_What to produce_:
Pull out of the data below the stretch of lines bounded by the one containing "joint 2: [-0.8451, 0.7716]" and the one containing "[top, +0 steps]", both bounds included, unchanged.

_Source records_:
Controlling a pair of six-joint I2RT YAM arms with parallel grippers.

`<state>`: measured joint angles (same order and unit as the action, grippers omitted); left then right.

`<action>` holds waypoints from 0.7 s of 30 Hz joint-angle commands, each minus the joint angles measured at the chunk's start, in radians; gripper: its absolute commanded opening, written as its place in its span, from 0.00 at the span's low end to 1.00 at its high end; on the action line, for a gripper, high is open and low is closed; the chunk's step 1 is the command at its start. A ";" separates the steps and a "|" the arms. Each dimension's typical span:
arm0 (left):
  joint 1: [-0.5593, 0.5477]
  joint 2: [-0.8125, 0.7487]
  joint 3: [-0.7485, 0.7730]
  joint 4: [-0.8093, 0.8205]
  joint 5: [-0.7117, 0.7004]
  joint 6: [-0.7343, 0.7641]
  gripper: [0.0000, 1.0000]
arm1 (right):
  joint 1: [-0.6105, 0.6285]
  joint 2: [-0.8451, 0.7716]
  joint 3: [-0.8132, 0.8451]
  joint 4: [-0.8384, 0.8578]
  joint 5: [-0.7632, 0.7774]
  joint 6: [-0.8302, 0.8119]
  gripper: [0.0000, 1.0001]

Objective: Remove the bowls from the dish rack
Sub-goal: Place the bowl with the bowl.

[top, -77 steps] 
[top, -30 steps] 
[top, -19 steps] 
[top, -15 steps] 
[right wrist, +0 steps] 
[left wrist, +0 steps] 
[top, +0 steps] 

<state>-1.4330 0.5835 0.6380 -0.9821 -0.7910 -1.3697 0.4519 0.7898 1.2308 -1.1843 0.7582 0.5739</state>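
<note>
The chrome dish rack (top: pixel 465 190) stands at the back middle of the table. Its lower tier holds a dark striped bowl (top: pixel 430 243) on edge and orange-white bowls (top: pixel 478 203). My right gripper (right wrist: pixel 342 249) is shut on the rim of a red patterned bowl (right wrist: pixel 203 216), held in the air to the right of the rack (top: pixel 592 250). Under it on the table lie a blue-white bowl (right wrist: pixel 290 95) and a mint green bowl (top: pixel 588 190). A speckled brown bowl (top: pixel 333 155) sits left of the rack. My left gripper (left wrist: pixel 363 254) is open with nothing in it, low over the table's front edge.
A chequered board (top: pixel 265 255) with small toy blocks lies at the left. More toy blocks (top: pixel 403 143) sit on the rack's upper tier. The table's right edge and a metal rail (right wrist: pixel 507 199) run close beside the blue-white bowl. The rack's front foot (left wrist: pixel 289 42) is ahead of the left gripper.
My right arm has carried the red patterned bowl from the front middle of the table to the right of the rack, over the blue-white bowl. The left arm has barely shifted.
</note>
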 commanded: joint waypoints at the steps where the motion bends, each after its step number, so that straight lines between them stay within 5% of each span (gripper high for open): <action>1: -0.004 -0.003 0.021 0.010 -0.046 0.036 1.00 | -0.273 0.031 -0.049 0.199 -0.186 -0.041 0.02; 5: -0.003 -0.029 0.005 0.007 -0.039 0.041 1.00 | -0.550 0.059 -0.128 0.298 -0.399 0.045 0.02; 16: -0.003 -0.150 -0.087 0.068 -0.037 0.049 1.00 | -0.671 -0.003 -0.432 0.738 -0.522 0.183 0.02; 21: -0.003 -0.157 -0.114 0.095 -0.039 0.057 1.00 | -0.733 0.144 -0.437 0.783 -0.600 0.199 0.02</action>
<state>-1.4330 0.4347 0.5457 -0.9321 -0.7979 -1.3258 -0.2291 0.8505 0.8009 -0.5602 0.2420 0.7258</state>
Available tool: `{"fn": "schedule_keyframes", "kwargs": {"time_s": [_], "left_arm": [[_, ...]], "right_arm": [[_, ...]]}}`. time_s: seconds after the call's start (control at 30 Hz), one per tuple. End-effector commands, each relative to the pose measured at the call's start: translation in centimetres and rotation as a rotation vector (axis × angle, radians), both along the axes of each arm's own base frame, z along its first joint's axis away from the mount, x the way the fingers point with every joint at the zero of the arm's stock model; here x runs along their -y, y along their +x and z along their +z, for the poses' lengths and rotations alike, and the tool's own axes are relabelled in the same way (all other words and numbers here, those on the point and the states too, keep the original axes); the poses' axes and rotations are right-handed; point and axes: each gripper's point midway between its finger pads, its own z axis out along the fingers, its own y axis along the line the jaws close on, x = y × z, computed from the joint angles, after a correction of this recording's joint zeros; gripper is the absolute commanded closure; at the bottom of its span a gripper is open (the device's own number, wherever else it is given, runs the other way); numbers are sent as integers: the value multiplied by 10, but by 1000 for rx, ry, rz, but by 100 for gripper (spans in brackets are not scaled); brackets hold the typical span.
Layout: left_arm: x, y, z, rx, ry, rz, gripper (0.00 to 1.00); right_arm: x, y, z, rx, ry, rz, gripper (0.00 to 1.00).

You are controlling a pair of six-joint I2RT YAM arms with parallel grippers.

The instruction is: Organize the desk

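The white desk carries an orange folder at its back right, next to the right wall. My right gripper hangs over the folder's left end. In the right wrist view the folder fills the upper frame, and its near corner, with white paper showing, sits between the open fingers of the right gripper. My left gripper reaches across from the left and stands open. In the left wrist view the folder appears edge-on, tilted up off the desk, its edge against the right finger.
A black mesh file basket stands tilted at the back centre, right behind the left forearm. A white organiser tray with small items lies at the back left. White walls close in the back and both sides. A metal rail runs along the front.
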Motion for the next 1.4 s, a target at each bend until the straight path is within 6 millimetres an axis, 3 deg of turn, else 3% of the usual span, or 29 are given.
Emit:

_Task response_:
  joint 2: [-0.8451, 0.7716]
  joint 3: [-0.8132, 0.8451]
  joint 4: [-0.8384, 0.8578]
  joint 5: [-0.7632, 0.7774]
  joint 6: [-0.8302, 0.8119]
  gripper: [0.0000, 1.0001]

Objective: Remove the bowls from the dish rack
Sub-goal: Place the bowl with the bowl.

[top, -77 steps] 
[top, -30 steps] 
[top, -19 steps] 
[top, -15 steps] 
[right wrist, +0 steps] 
[left wrist, +0 steps] 
[top, +0 steps] 

This output requires nothing more.